On Aug 29, 2008, at 5:52 PM, Eugene Loh wrote:
I'm looking at the sm BTL.
Excellent! I hope you had a good dash of parmesan with that spaghetti
code in there (the sm btl is among the hairiest sections in
OMPI...). :-)
In mca_btl_sm_add_procs(), there's a loop over peer processes, with
a call to ompi_fifo_init(). That is, one call to ompi_fifo_init()
for each connection
[snip]
on page boundaries.
I *believe* your analysis is correct. It's been a while since I've
looked in detail in that section of code, but what you say sounds
reasonable.
As the number of local processes increases, therefore these per-
connection allocations become very costly. For 8K pages, for
example, and 100 on-node processes, we're talking 3*100*100*8K = 240
Mbytes. For 512 on-node processes (yes, we have nodes this big),
that's 6 Gbyte... most of which is unused. (E.g., allocating more
than an 8K page when we only need 64 or 12 bytes.)

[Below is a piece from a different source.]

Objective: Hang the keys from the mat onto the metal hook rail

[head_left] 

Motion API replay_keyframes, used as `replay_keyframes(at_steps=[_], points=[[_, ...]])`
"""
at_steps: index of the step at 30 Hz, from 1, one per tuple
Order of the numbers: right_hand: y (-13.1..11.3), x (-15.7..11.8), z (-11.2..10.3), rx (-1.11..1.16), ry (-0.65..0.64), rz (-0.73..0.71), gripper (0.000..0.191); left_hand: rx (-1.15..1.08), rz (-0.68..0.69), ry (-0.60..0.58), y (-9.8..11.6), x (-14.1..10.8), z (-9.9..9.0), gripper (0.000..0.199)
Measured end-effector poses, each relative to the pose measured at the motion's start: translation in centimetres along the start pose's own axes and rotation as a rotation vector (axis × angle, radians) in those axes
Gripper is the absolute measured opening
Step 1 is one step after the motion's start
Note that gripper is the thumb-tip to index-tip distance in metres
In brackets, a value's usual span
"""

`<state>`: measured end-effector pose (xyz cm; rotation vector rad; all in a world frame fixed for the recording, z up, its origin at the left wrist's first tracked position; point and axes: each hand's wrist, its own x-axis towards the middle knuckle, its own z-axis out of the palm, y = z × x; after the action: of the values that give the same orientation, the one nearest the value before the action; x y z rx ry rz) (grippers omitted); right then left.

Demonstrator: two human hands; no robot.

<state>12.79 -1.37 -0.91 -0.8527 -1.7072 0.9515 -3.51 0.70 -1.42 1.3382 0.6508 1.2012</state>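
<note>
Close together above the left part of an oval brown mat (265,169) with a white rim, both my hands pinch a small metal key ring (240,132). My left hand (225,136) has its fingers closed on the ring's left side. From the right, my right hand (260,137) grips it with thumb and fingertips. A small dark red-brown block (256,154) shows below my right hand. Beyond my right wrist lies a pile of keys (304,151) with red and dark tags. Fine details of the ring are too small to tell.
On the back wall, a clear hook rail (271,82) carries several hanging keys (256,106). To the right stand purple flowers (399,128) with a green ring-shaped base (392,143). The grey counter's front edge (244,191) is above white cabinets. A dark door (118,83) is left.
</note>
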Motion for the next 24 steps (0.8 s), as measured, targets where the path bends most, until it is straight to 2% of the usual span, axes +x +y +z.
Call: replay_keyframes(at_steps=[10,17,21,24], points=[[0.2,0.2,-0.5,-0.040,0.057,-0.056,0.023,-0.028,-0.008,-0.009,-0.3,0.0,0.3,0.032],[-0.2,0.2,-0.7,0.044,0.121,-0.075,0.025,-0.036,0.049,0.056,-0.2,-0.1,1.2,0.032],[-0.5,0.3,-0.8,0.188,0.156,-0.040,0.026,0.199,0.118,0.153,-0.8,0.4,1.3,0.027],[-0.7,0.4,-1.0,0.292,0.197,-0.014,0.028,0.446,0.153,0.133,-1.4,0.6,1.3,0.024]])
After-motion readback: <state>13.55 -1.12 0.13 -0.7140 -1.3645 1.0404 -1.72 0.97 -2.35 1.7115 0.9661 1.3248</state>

Okay, long intro. Let me start with a short question: do we really
need page alignment for these allocations? Would cacheline
alignment be okay?
I believe the main rationale for doing page-line alignments was for
memory affinity, since (at least on Linux, I don't know about solaris)
you can only affinity-ize pages.
On your big 512 proc machines, I'm assuming that the page memory
affinity will matter...?
That being said, we're certainly open to making things better. E.g.,
if a few procs share a memory locality (can you detect that in
Solaris?), have them share a page or somesuch...? (totally open to
ideas here)
--
Jeff Squyres
Cisco Systems